About this exercise
Every line of the entries below that includes "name" belongs in the answer, copied as written.

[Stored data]

++++++++++

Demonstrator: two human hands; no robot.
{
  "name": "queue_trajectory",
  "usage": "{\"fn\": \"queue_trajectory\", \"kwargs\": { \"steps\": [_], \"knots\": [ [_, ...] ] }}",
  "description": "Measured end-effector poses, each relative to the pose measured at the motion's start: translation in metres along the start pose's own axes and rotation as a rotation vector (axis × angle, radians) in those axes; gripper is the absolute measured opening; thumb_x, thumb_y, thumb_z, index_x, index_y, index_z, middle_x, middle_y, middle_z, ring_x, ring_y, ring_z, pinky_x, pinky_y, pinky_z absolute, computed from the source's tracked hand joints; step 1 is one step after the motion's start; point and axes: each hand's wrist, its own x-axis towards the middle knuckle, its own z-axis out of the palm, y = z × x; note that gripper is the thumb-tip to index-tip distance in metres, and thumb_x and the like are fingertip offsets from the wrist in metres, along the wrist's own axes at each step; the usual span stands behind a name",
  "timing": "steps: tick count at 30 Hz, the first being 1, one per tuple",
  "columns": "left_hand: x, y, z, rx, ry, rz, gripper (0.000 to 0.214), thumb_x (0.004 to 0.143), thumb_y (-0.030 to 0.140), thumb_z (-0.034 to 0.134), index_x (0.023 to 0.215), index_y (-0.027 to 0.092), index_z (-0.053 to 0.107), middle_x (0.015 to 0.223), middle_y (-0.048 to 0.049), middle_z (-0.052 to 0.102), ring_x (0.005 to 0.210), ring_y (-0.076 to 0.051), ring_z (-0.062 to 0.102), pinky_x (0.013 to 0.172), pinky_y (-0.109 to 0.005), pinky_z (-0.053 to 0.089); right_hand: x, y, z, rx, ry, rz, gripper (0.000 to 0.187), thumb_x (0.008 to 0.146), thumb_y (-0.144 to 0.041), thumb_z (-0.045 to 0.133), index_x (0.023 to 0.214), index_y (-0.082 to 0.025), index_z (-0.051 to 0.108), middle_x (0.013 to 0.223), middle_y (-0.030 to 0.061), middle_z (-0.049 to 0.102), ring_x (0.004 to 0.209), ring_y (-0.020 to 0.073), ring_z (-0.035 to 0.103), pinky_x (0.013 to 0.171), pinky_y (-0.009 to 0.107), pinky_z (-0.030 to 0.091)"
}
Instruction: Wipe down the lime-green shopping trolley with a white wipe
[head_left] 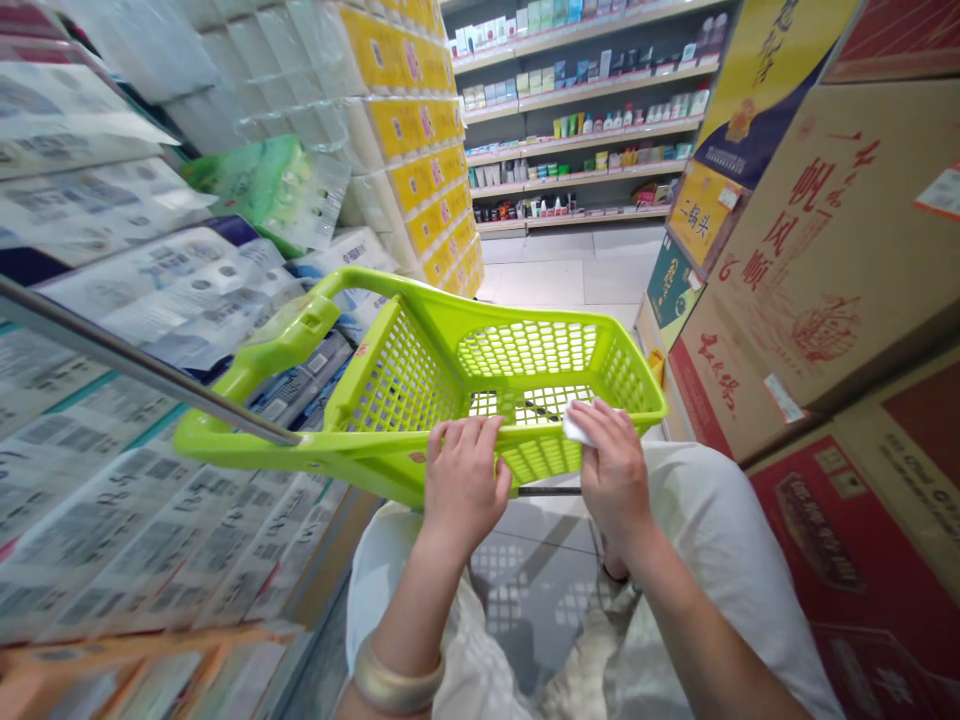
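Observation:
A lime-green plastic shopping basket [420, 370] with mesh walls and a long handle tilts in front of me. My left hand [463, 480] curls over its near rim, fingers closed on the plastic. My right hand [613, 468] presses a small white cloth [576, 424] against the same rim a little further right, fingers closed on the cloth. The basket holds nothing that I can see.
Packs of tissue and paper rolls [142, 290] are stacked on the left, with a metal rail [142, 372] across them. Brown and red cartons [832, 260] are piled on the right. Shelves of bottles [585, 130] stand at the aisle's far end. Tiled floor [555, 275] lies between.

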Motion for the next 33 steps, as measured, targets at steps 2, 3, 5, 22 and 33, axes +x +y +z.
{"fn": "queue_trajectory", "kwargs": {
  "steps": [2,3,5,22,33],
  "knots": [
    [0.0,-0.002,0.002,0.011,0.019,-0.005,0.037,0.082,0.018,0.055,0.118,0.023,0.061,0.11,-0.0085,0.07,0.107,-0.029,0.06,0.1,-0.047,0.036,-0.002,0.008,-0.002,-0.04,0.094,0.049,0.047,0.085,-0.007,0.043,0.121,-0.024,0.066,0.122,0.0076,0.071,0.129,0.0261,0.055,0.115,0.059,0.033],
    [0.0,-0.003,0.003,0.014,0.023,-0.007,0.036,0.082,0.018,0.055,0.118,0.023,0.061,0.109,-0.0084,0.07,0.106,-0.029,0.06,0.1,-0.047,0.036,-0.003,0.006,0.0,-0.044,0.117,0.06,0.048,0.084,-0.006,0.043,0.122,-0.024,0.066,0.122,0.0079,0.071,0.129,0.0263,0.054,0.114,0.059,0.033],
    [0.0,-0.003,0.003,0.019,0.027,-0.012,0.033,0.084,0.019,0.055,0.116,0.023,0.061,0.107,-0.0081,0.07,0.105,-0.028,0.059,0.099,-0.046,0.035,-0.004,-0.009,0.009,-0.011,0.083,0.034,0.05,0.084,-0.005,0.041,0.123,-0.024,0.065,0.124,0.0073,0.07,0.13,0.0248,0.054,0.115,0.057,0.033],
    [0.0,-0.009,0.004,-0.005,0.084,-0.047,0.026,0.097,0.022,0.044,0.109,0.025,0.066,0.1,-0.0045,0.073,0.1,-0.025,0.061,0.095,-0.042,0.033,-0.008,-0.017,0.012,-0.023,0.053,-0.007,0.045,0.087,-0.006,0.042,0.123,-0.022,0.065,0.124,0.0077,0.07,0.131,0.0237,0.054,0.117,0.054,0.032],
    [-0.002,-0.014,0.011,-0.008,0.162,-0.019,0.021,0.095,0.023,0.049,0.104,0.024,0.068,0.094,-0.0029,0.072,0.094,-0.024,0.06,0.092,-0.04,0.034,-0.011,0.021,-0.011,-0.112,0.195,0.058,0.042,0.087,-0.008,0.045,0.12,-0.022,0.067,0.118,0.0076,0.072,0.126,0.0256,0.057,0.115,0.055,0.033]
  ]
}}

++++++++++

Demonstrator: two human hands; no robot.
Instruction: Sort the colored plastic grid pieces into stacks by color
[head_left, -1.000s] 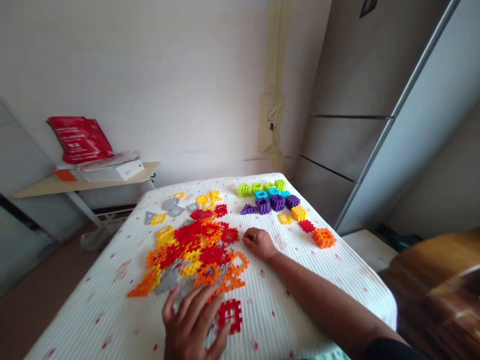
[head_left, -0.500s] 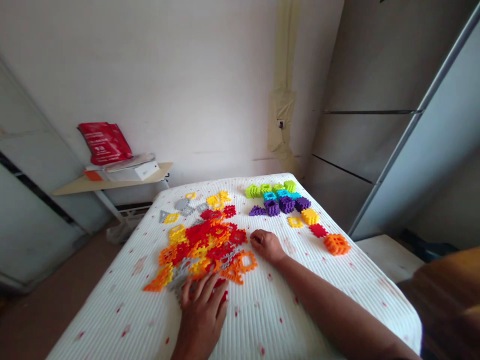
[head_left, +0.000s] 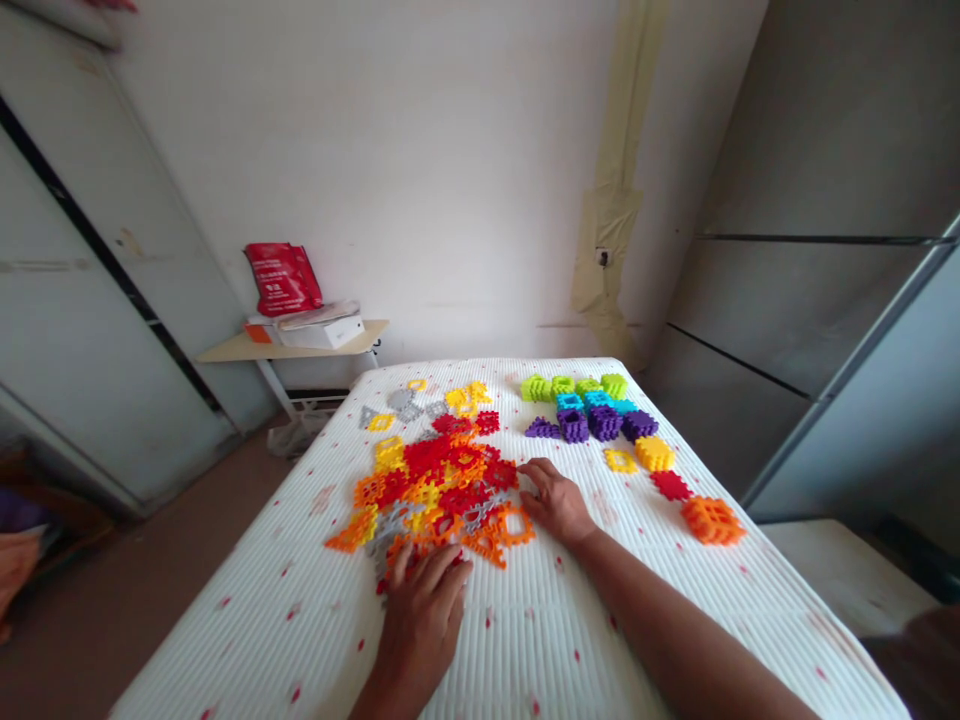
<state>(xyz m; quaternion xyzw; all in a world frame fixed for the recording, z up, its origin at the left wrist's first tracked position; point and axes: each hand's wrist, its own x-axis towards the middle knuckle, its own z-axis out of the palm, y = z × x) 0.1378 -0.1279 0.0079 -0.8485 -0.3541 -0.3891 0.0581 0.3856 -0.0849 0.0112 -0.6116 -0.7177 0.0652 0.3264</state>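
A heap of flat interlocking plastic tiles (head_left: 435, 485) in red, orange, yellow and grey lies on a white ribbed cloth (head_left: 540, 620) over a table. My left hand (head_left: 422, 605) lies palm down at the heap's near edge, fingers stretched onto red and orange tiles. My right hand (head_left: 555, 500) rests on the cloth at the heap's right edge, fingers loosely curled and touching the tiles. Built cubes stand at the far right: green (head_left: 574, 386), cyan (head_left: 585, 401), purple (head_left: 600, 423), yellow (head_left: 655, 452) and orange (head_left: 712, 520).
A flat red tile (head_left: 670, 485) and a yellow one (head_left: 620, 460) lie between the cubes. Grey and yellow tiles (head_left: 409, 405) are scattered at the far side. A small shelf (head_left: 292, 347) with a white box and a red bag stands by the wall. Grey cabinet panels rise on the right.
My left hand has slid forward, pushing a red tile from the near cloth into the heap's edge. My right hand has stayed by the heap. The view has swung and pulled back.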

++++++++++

Response below
  "name": "queue_trajectory",
  "description": "Measured end-effector poses, each relative to the pose measured at the motion's start: translation in metres along the start pose's own axes and rotation as a rotation vector (axis × angle, radians) in those axes; gripper is the absolute measured opening; thumb_x, thumb_y, thumb_z, index_x, index_y, index_z, middle_x, middle_y, middle_z, ring_x, ring_y, ring_z, pinky_x, pinky_y, pinky_z absolute, computed from the source's tracked hand joints; step 1 is one step after the motion's start; point and axes: each hand's wrist, its own x-axis towards the middle knuckle, its own z-axis out of the palm, y = z × x; note that gripper is the thumb-tip to index-tip distance in metres, and thumb_x and the like are fingertip offsets from the wrist in metres, along the wrist's own axes at each step; the usual span stands behind a name",

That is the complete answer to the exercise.